■ WHAT YOU ARE ASKED TO DO
Output only the lines from the one holding "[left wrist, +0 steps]" to the end of the data below, please, copied exactly.
--------------------------------
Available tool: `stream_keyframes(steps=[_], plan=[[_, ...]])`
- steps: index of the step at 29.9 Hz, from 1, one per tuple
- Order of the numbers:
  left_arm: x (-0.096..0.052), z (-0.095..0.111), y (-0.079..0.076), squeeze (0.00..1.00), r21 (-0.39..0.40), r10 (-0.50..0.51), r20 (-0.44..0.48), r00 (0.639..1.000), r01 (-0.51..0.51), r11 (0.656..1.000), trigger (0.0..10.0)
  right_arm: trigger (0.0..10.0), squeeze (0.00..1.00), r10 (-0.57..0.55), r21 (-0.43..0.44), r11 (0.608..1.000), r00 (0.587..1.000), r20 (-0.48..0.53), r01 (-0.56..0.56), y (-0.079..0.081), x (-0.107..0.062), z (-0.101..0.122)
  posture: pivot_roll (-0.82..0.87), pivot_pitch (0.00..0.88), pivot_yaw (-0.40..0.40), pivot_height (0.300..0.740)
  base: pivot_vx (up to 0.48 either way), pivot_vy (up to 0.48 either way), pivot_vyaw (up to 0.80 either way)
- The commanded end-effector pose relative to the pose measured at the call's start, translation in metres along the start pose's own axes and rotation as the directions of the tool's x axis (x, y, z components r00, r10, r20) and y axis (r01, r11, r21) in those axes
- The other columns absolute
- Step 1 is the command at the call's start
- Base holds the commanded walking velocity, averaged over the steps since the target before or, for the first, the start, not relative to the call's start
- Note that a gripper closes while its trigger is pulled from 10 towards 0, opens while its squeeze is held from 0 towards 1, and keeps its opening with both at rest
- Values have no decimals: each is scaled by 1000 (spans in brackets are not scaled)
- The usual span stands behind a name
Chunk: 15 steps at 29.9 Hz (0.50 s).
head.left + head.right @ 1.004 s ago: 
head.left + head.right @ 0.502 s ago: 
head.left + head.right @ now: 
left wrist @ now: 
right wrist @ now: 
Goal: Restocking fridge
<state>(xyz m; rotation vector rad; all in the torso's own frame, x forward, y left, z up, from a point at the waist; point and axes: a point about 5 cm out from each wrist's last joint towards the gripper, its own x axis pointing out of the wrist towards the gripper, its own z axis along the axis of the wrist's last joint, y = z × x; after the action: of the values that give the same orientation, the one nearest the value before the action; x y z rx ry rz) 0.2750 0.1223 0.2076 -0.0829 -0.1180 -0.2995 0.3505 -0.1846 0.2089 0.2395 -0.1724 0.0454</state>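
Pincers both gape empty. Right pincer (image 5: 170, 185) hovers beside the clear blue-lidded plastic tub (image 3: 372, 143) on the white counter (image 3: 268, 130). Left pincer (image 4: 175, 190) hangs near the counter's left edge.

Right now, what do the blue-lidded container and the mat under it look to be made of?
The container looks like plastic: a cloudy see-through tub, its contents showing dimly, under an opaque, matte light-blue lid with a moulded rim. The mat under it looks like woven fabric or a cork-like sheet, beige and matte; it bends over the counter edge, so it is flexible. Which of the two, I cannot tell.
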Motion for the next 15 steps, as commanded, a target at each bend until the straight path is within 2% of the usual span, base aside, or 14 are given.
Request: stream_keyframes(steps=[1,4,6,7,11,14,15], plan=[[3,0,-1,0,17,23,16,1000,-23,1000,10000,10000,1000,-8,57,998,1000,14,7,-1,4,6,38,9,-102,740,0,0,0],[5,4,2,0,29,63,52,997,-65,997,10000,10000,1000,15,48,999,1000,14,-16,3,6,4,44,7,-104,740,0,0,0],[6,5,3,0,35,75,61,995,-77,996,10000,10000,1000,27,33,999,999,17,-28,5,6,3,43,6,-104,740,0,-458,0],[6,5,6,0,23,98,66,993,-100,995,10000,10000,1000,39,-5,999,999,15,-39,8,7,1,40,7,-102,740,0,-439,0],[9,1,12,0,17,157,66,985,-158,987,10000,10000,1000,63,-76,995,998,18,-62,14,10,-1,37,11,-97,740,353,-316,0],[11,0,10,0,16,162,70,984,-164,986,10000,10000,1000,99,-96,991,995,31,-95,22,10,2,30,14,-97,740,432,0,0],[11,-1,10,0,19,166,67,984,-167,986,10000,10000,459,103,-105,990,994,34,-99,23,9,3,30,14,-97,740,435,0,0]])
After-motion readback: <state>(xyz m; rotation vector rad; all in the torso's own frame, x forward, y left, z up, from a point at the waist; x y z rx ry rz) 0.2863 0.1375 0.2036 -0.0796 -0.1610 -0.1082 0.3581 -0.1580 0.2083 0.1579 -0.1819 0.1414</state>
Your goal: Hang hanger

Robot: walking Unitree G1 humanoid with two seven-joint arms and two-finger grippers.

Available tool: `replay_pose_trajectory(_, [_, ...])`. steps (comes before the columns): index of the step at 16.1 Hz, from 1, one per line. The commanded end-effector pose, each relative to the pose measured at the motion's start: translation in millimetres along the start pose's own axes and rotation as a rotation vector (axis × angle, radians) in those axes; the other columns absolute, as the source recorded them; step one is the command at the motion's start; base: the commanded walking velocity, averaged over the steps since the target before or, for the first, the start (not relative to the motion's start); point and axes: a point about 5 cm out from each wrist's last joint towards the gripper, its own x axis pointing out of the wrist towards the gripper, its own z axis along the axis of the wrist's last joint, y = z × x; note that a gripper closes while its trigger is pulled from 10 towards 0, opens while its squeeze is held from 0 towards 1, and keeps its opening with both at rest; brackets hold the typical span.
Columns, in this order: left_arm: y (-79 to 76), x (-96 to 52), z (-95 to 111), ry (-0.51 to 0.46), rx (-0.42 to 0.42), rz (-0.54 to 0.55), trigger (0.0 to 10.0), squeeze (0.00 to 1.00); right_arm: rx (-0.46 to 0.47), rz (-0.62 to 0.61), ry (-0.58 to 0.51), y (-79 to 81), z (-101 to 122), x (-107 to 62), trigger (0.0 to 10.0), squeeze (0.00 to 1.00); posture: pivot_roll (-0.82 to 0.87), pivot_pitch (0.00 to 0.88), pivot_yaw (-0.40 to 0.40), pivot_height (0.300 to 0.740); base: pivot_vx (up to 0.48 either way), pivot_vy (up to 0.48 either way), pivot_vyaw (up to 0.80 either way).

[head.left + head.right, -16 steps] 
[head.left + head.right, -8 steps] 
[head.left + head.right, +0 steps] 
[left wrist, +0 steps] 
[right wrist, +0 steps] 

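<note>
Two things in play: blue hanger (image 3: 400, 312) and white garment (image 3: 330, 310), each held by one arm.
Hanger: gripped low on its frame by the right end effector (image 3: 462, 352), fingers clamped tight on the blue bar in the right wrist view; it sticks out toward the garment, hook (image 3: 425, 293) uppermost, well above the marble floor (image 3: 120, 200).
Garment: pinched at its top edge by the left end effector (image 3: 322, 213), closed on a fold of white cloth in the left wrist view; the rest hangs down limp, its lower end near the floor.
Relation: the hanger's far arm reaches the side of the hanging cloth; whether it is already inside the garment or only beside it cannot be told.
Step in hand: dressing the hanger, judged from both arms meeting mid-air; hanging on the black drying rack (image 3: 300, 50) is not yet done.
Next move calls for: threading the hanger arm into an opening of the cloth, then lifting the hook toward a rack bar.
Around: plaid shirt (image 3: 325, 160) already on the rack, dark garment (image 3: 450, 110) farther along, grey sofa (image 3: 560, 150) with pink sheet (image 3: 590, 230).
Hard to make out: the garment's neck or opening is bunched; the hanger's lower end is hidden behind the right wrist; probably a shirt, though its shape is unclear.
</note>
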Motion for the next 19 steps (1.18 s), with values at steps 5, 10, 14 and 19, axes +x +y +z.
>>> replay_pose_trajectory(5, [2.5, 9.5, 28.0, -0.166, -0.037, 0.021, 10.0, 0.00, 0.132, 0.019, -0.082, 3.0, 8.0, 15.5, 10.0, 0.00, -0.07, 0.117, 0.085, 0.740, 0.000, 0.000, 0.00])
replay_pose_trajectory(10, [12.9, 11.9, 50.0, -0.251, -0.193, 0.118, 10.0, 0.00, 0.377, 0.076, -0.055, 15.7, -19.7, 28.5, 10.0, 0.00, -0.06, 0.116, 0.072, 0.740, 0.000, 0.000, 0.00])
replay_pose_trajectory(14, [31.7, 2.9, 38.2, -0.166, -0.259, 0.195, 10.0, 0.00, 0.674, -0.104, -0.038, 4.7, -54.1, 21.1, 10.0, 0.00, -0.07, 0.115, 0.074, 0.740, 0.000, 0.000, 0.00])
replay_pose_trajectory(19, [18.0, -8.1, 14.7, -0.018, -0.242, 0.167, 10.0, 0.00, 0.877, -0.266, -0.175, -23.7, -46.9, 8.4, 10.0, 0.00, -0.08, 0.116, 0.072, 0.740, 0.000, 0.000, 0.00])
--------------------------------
■ RESPONSE TO THE TASK
[left wrist, +0 steps] 
[right wrist, +0 steps] 

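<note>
Two things in play: blue hanger (image 3: 400, 312) and white garment (image 3: 330, 310), each held by one arm.
Hanger: gripped low on its frame by the right end effector (image 3: 462, 352), fingers clamped tight on the blue bar in the right wrist view; it sticks out toward the garment, hook (image 3: 425, 293) uppermost, well above the marble floor (image 3: 120, 200).
Garment: pinched at its top edge by the left end effector (image 3: 322, 213), closed on a fold of white cloth in the left wrist view; the rest hangs down limp, its lower end near the floor.
Relation: the hanger's far arm reaches the side of the hanging cloth; whether it is already inside the garment or only beside it cannot be told.
Step in hand: dressing the hanger, judged from both arms meeting mid-air; hanging on the black drying rack (image 3: 300, 50) is not yet done.
Next move calls for: threading the hanger arm into an opening of the cloth, then lifting the hook toward a rack bar.
Around: plaid shirt (image 3: 325, 160) already on the rack, dark garment (image 3: 450, 110) farther along, grey sofa (image 3: 560, 150) with pink sheet (image 3: 590, 230).
Hard to make out: the garment's neck or opening is bunched; the hanger's lower end is hidden behind the right wrist; probably a shirt, though its shape is unclear.
</note>
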Motion for the next 19 steps (1.18 s), with values at steps 5, 10, 14 and 19, axes +x +y +z.
>>> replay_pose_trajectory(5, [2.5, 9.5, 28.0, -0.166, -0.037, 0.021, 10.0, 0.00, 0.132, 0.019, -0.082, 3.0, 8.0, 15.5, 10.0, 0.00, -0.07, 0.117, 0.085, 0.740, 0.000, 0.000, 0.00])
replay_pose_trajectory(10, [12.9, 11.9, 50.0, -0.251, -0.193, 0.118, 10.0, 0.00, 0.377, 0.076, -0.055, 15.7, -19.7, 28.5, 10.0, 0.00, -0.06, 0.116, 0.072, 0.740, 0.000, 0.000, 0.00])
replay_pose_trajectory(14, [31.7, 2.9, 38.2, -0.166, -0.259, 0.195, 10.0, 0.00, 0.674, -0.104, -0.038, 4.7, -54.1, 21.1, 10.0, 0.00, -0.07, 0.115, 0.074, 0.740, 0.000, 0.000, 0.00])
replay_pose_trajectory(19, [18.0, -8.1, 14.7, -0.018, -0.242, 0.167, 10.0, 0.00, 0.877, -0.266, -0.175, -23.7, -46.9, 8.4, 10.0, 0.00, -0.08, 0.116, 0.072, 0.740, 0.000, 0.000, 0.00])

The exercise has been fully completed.